Quick Links

Re: UTF8MatchText

From:	Andrew Dunstan <andrew(at)dunslane(dot)net>
To:	ITAGAKI Takahiro <itagaki(dot)takahiro(at)oss(dot)ntt(dot)co(dot)jp>
Cc:	Bruce Momjian <bruce(at)momjian(dot)us>, pgsql-patches(at)postgresql(dot)org
Subject:	Re: UTF8MatchText
Date:	2007-05-17 14:20:50
Message-ID:	464C64C2.6000804@dunslane.net
Views:	Whole Thread \| Raw Message \| Download mbox \| Resend email
Thread:
Lists:	pgsql-hackers pgsql-patches

Itagaki,

I find this still fairly unclean. It certainly took me some time to get
me head around what's going on.

ISTM we should generate all these match functions from one body of code
plus some #define magic.

As I understand it, we have three possible encoding switches: Single
Byte, UTF8 and other Multi Byte Charsets, and two possible case
settings: case Sensitive and Case Insensitive. That would make for a
total of six functions, but in the case of both UTF8 and other MBCS we
don't need a special Case Insensitive function - instead we downcase
both the string and the pattern and then use the Case Sensitive
function.

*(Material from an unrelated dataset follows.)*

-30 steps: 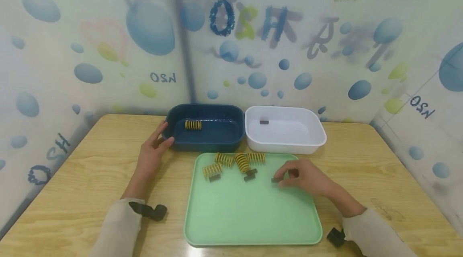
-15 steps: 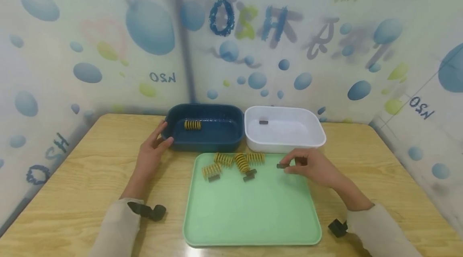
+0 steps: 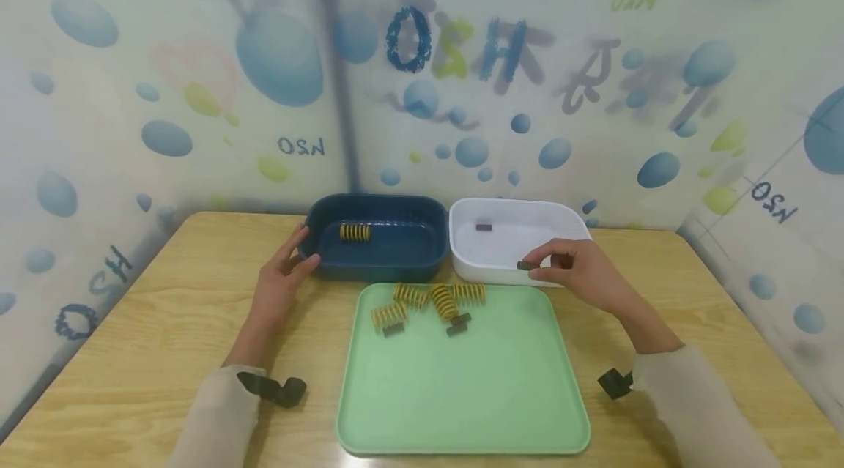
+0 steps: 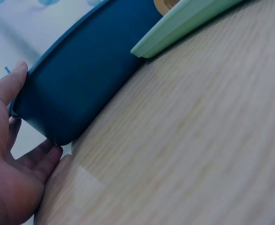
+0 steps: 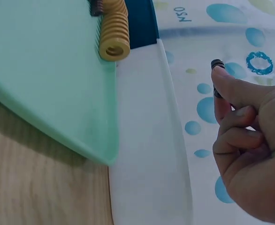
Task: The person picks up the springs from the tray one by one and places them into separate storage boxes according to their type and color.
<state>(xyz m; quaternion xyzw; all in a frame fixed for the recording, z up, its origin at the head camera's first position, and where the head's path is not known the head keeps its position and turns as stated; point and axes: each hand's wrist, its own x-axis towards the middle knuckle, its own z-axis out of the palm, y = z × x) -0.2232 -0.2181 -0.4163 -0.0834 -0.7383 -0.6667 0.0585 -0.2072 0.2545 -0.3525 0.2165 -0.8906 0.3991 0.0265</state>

That leaves a total of four functions.

What is not clear to me is why the UTF8 optimisation work, and why it
doesn't apply to other MBCS. At the very least we need a comment on that.

I also find the existing function naming convention somewhat annoying -
having foo() and MB_foo() is less than clear. I'd rather have SB_foo()
and MB_foo(). That's not your fault, of course.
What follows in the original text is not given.